「ギャッベ」とは南ペルシア(イラン高原南西部)の遊牧民カジュガイ・ルリ族によって織り続けられている手織りじゅうたんです。 高地で共に暮らす羊たちの上質な毛を刈り取り、手で紡ぎ、大地の恵みを用いた草木で染め上げ、丹念に織られます。 何より素晴らしいのはそのART性溢れるデザインです。 決まった図柄はなく、花や人、動物、風景などを南ペルシアの大自然に育まれた女性達の感性のみで織り上げられます。 これが「アートギャッベ」です。 一点一点手作りで織られるため、希少性があり、同じデザインのものは二枚としてありません。
ギャッベ選定人の今井氏が、イランでギャッベの買い付けを始めて間もない6年半前に立ち寄ったアフガン難民の村「アームド・アハド」で彼は胸を打たれる光景を目にします。 ギャッベの集積地にほど近い場所で、乾いた土地に廃墟のごとく並ぶ土壁の住居。わずかな収入のために子どもたちが朝から働き、1日に1~2時間しか学校に行けず、その学校でさえ満足な文房具や教材がない…。そんなあまりにも劣悪な生活環境でありながらも、子どもたちは明るく生きようとしていたのです。 一人でも多くの子どもたちに、将来のために学び、「識字教育」を受けることのできる環境を。
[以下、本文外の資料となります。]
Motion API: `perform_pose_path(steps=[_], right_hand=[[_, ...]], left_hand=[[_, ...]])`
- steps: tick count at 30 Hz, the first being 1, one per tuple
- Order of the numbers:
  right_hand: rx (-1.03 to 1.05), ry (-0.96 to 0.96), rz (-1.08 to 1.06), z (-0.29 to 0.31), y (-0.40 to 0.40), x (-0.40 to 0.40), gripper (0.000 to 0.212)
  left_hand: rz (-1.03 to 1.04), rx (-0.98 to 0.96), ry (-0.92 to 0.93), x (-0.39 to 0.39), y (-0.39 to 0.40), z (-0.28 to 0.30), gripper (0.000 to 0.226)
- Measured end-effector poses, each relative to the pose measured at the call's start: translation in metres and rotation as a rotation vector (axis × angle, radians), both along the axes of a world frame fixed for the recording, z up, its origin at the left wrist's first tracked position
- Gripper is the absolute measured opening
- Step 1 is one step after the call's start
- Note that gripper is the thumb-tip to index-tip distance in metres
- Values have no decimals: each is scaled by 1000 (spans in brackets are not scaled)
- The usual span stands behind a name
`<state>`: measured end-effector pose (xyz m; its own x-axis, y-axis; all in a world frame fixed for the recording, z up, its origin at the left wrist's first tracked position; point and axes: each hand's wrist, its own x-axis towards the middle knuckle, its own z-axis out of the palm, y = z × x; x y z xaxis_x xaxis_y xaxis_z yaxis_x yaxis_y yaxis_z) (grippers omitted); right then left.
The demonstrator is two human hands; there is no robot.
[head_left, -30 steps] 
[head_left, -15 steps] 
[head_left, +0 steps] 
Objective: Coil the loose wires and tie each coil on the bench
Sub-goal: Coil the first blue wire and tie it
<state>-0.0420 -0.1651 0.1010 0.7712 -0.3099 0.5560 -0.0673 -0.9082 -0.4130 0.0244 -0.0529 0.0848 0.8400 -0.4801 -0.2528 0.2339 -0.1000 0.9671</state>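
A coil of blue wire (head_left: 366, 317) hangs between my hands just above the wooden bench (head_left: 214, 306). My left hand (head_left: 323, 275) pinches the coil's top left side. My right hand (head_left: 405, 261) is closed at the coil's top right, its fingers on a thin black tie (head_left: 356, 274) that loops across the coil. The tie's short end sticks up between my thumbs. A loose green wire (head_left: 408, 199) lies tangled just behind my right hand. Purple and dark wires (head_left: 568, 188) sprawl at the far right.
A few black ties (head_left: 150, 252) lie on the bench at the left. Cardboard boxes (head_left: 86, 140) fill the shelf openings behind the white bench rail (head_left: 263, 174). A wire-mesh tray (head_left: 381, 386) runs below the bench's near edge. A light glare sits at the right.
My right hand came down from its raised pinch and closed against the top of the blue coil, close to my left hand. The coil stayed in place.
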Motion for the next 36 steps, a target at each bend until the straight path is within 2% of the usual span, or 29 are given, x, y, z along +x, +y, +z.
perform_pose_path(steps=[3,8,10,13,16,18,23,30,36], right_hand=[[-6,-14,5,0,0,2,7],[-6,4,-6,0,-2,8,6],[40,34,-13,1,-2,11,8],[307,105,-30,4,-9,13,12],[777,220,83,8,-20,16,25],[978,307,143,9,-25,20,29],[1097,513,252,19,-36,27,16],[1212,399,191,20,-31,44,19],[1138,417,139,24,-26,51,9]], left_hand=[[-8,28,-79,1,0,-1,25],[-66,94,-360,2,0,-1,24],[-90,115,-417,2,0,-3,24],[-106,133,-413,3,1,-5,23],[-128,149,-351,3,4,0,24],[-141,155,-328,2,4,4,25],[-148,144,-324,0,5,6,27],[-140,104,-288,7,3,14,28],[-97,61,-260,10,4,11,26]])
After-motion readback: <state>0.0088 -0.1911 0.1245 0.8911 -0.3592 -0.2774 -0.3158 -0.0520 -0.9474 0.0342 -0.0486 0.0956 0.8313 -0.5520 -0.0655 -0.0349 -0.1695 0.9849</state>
そんな願いのもと、ギャッベの収益の一部はイランで暮らすアフガン難民の子どもたちの語学教育支援に充てられています。
大自然の中で育てた羊の毛を刈り、手か櫛のような手すき道具ですき、紡績を使って手で紡ぎます。 一人の女性が紡ぐ量は1日に150gぐらいです。
紡いだ毛糸を自生する植物で染め上げます。幾世代も受け継がれた職人の経験と勘が、ギャッベの美しい、透明感のある色を作り出します。
織り機は直立したものでなく地面に設置される水平機を使い、織り子さんが1本1本丁寧に織り上げていきます。 1枚織るのに何ケ月もの時間がかかります。
織り上げるとセンターにて検品し、品質基準でないものははねます。洗剤を使わず石けんだけで洗い、大量の水で流し、イランの乾燥した大気の中で自然乾燥されます。
ギャッベの中でも最高峰ブランドと称されるのが「ZOLLLANVARI(ゾランヴァリ)社」のアートギャッベです。 元々遊牧民のただの生活道具だったギャッベを世界に紹介したのがイランのゾランヴァリ社でした。 その後ギャッベのアート性を高めるために、ギャッベを織る遊牧民の中でも優れた技術を持つ織り子だけと契約することで、品質向上、安定化を実現し、ヨーロッパ市場に広めました。 ついには世界の特に優れたカーペットに贈られる「カーペットオスカー賞」に2度も輝きました。
表面の比較です。 写真で比べてもゾランバリのギャッベの織りの細かさがわかります。
裏面です。 実は裏面のパイルの太さで織りの細かさを見分けることができます。
こちらも裏面です。 織っているので、裏面も表と同じ図柄がきれに表れます。